We think the weight of the testimony establishes the proposition that Mrs. Barber, then Elinn, paid the thousand dollars through her brother, Hereford, not in part payment of her deceased husband’s purchase, but in part payment of an original purchase made by herself. We think the testimony also shows that the note of Watson Elinn, payable to Bunberry Flinn, his father, was given as the purchase-price of the land described in the bill. Long before the purchase by Mrs. M. Louisa Flinn, now Mrs. Barber, and in the life-time of Watson Flinn, her former husband, Bunberry Flinn sold and conveyed the lands to Watson Flinn, and thus divested himself of the legal title thereto. He retained only an equitable right to enforce the vendor’s lien. Having only such equitable right, he could not sell and convey such a title to Mrs. Barber; and he had no power or authority to contract with her for a sale and conveyance of the land. The testimony informs us that Mrs. Barber has sued Bunberry Flinn for the thousand dollars thus paid him, and has recovered a judgment therefor. This leaves the purchase-money note, $3,200, given by Watson Flinn, wholly unpaid, save the credit of eight hundred and ninety dollars. The bill, as at present framed, admits the payment on the note of the eight hundred and ninety dollars, and also of the one thousand dollars, paid by Mrs. Barber. Two defenses to this bill are relied on: First, that before the bill was filed, the note of $3,200 was barred by the statute of limitations of six years. The ruling of this court has uniformly been that a vendor of lands, even though he makes a conveyance, has a lien thereon for unpaid purchase-money, unless there is something in the contract which repels the idea that a lien was intended to be retained. And that lien will be preserved, even against a sub-purchaser of the property with notice. It rests on the principle, handed down to us from the mother country, that it is unconscionable that one should purchase and hold the lands of another, without paying the purchase-price. And this lien, we have held, survives the bar of the debt, as a mere legal demand. This results necessarily from the fact that there is a lien. — Relfe v. Relfe, 34 Ala. 500, and numerous authorities cited; Bankhead v. Owen, 60 Ala. 457; Bizzell v. Nix, ib. 281.

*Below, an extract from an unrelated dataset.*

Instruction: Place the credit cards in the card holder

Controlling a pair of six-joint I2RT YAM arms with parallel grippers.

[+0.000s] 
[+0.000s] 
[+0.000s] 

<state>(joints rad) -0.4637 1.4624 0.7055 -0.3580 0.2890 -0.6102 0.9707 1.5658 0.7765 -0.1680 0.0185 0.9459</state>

We hold that the vendor’s lien was not destroyed by the six years statutory bar of the debt.

The second defense relied on is, that the claim sued on was not presented to the administrator, or filed in the Probate Court, as a claim against the estate, within eighteen months after the grant of letters of administration. Bun-berry Flinn, the payee, was the administrator of the estate, and the record shows that this claim was not brought into the administration. The estate was in fact insolvent, and the testimony tends to show that the entire assets were required to pay the debts of the estate that were brought in and allowed. It is thus shown that no part of this debt, other than the $890, has been paid. Without intending in this case to decide whether an administrator need or can present a claim against the estate he represents, we are satisfied his failure to do so does not bar his equitable lien as a vendor. — Locke v. Palmer, 26 Ala. 312; Inge v. Boardman, 2 Ala. 331; Duvall v. McLoskey, 1 Ala. 738.

The decree of the chancellor is reversed, and the cause remanded, to be proceeded in according to the principles of this opinion.

MANNING, J.,

dissented, referriug to his dissenting opinion, in Bizzell v. Nix, 60 Ala. 284.